Every line from the one with "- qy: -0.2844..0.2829" to the end of the listing below must be printed exactly, with no other text and no pictures.

---------- INFORMATION SHOWN

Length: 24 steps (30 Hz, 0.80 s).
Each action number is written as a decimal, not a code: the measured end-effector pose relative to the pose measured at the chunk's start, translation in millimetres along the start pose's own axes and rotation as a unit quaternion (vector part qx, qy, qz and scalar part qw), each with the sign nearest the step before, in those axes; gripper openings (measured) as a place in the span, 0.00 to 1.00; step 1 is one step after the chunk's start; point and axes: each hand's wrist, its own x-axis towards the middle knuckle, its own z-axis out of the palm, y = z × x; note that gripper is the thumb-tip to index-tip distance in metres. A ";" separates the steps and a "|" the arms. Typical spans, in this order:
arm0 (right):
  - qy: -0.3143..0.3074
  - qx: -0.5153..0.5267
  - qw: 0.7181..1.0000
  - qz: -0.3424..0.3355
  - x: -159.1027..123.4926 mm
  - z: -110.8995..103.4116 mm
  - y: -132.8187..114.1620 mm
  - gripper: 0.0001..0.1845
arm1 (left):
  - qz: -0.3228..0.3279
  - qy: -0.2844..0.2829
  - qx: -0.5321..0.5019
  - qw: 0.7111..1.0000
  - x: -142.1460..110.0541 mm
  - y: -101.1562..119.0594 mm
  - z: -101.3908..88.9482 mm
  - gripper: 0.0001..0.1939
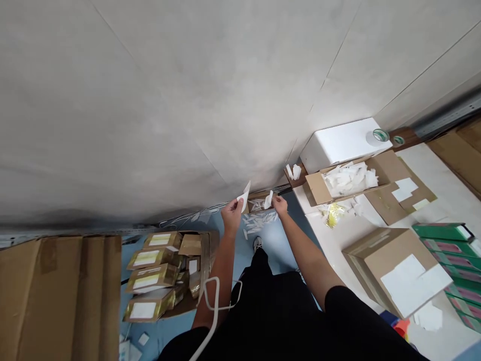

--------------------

◆ ANSWER TO THIS EXERCISE ◆
  - qy: -0.2844..0.2829
  - qx: -0.5321..0.5019
  - qw: 0.7111..1.0000
  - x: -142.1460..110.0541 mm
  - y: -101.1562..119.0594 mm
  - z: -101.3908..88.9482 mm
  - gripper: 0.0001..0.1939

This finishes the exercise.